However, she was wrong, for Wiki was quick to refute: “Shut your mouth! You are only lazy and you deserve nothing more than where you belong right now.” It appeared clearly to Laila that her voice could push not more than empty echoes of justice. Not when an infidel like her remained her own attorney. And so she bent to gather the plates. She picked Pipi’s. Her tears trickled into it but she tried to hold them back by sniffing them through her nostril. She turned round to pick Wiki’s plates, but it was no use obeying now. Clemency was never Wiki’s ally. Not when it concerns voiceless non entities like Laila. All they deserve is penury for their parent’s misdeeds. Parents whose long-professed love withered at the sight of its test. It was never meant to stay longer than the wedding day.
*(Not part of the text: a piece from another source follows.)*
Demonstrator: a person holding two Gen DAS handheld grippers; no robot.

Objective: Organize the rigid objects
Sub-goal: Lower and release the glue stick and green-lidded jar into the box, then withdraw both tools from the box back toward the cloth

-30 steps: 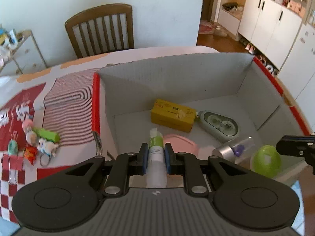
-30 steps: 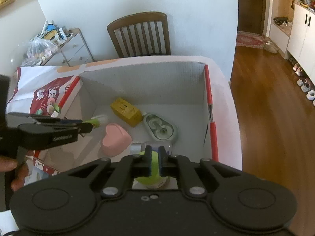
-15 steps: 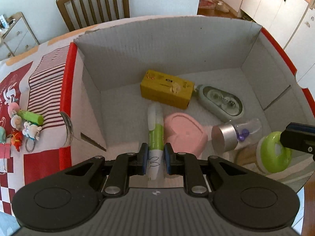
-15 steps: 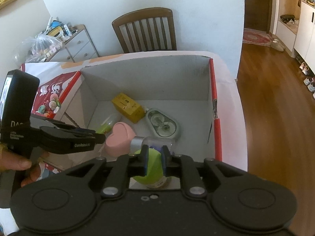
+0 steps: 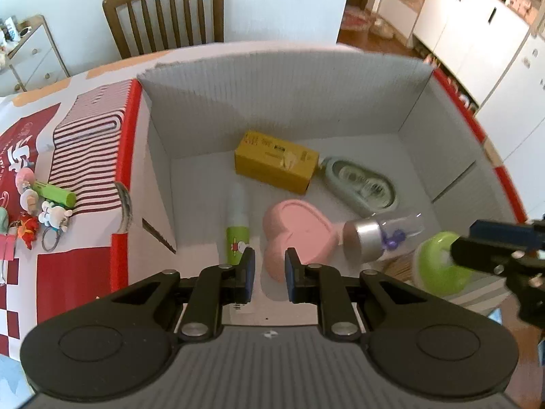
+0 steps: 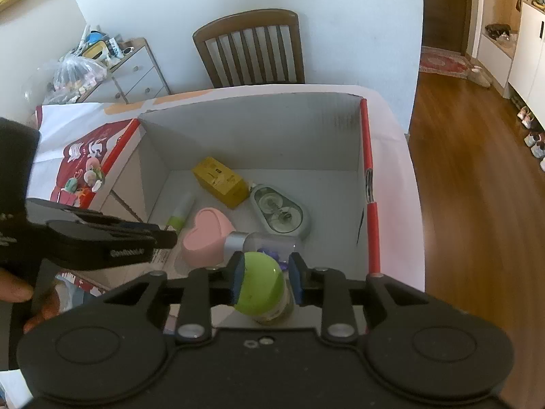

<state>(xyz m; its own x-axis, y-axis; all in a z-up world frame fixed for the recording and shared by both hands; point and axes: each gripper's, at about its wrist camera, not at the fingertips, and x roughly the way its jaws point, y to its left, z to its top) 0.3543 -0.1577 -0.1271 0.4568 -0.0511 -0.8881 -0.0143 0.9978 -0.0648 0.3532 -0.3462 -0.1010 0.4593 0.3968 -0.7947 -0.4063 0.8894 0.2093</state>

Wiki swung her hand rapidly like a crashing plane and made of Laila’s cheeks the impact point. It sounded loud so that Pipi, the youngest, fell sideways to the ground with her hands on her ears. Okinwa, Wiki’s son, only stared with intense admiration at the exposed part of Laila’s young thighs the incident exposed. Pipi opened her hands slightly and pointed at Laila’s right leg. “Mummy, Laila’s leg is bleeding.” she cried! “Oh darling” wiki responded quickly. “She is only excreting waste blood.” Pipi stared at her in amazement. One could tell from the expression on her face that, she found it hard to chew her mother’s response. Perhaps, at four, her incisors were not strong enough. She threw another question that would confirm what her mother said. Any answer she got, would remain in the never-fading side of her brain. “Mum, are you sure it doesn’t hurt?” “Don’t worry dear… never mind.” Wiki stammered. “Ok mum” Pipi concluded and stood to retire. “Laila, don’t worry, you will be fine.” she consoled. Laila gathered the plates into a bowl, wrapped the mat carefully as she struggled to avoid the scornful and lustful looks that came from both Wiki and Okinwa respectively.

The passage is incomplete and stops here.